Require Import UniMath.MoreFoundations.Tactics.
Require Import UniMath.CategoryTheory.Core.Categories.
Require Import UniMath.CategoryTheory.Core.Functors.
Require Import UniMath.CategoryTheory.Core.Isos.
Require Import UniMath.CategoryTheory.Core.NaturalTransformations.
Require Import UniMath.CategoryTheory.FunctorCategory.
Local Open Scope cat.
There is a monoidal structure on endofunctors, given by composition. While
this is considered to be strict in set-theoretic category theory, it ain't
strict in type theory with respect to convertibility. So we consider it to
be a weak monoidal structure instead. However, pointwise, it suffices to
take the identity for all those natural transformations (the identity is
also behind the definition of nat_trans_functor_assoc).
To understand the need for this structure even better, notice that the
proofs of functor axioms for one composition in the unitality and
associativity properties are slightly different from the proofs for the other
and because of it the composition of functors is not strictly unital or
associative.

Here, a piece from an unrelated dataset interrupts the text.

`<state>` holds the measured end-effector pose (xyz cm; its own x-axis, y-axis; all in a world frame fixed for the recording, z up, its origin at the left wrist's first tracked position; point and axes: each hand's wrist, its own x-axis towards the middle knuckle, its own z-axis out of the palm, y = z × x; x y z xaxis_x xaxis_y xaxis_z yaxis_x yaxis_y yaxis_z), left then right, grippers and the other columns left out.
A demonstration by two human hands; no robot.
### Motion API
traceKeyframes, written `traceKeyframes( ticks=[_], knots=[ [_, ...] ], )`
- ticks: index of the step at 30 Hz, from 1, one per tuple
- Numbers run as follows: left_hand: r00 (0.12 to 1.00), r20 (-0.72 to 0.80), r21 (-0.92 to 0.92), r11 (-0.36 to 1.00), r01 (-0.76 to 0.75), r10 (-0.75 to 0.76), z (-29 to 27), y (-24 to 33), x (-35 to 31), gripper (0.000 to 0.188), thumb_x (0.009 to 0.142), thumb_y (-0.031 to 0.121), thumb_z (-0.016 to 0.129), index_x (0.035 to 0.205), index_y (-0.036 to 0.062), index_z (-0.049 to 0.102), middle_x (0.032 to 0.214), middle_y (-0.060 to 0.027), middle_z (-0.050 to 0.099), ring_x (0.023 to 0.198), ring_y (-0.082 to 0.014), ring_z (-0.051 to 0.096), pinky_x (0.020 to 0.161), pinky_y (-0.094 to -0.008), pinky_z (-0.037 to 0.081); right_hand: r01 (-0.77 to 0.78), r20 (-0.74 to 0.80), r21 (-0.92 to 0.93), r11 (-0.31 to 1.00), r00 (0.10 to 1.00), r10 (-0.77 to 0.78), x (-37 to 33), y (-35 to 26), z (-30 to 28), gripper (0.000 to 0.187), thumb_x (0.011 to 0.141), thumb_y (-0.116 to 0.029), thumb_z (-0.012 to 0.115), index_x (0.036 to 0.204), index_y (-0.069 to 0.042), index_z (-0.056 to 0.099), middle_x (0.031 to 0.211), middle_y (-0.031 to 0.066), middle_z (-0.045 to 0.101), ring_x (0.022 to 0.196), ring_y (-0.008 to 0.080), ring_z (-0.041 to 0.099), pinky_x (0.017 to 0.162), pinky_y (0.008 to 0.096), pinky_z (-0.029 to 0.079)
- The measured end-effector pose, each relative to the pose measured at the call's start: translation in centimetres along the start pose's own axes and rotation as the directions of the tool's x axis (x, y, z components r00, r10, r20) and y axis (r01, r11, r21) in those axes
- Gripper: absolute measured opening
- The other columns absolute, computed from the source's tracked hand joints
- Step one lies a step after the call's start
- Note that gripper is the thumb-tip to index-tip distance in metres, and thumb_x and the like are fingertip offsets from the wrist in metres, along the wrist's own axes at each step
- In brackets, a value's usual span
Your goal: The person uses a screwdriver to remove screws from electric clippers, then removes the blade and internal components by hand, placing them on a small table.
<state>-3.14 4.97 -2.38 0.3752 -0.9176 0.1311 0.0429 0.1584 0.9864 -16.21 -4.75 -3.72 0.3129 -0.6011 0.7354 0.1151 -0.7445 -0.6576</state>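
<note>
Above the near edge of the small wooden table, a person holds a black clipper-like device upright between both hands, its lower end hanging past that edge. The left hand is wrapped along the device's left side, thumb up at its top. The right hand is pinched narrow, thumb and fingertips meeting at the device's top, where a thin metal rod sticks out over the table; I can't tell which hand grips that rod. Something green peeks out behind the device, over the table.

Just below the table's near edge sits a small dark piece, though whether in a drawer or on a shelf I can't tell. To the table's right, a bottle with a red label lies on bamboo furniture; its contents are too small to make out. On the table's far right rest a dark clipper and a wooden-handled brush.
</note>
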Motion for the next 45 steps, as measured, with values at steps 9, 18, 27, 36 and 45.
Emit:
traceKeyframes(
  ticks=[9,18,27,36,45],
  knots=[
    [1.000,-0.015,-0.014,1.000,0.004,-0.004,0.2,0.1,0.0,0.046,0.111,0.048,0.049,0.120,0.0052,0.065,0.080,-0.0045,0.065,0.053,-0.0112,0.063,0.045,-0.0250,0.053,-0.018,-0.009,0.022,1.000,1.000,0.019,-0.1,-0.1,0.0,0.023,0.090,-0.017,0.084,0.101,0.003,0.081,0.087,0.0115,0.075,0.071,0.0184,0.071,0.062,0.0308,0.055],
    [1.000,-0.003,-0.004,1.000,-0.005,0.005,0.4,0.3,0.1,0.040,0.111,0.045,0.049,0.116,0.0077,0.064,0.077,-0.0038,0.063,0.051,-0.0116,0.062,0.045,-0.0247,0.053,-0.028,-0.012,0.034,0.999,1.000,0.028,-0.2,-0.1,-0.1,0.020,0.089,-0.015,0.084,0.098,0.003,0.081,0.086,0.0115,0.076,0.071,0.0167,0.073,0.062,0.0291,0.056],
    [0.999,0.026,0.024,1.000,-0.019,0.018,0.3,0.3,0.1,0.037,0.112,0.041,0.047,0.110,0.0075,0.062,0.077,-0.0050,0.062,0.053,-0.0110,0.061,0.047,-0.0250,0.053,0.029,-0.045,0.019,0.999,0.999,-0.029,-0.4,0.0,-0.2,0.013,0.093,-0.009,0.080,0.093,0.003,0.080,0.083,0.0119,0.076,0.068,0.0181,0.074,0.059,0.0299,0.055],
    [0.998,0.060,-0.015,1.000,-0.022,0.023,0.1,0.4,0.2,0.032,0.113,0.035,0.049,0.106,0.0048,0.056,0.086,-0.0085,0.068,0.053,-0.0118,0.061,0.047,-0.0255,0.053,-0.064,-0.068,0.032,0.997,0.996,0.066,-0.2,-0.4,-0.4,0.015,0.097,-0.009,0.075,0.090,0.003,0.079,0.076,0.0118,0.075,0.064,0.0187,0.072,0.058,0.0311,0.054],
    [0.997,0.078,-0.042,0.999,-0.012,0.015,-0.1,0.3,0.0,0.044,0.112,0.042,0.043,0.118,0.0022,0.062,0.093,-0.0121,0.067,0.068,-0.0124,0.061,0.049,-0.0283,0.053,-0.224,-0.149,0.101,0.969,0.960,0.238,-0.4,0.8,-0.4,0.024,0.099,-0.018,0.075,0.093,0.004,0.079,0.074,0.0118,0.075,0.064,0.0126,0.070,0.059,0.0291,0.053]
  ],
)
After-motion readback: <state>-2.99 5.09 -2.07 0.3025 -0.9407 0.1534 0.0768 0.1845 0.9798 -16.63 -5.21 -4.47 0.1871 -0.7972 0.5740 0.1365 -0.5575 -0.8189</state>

However, these proofs are not used in the definition of natural
transformations, to be precise only functor_data is used, and the
composition of functor_data is strictly unital and associative.
while this is normally used for endofunctors, it can be done more generally,
but already for endofunctors, this is crucial for the development of substitution systems
Context {C D : precategory}.
Goal ∏ X Y : C ⟶ D, functor_composite X (functor_identity D) ⟹ Y = (X ⟹ Y).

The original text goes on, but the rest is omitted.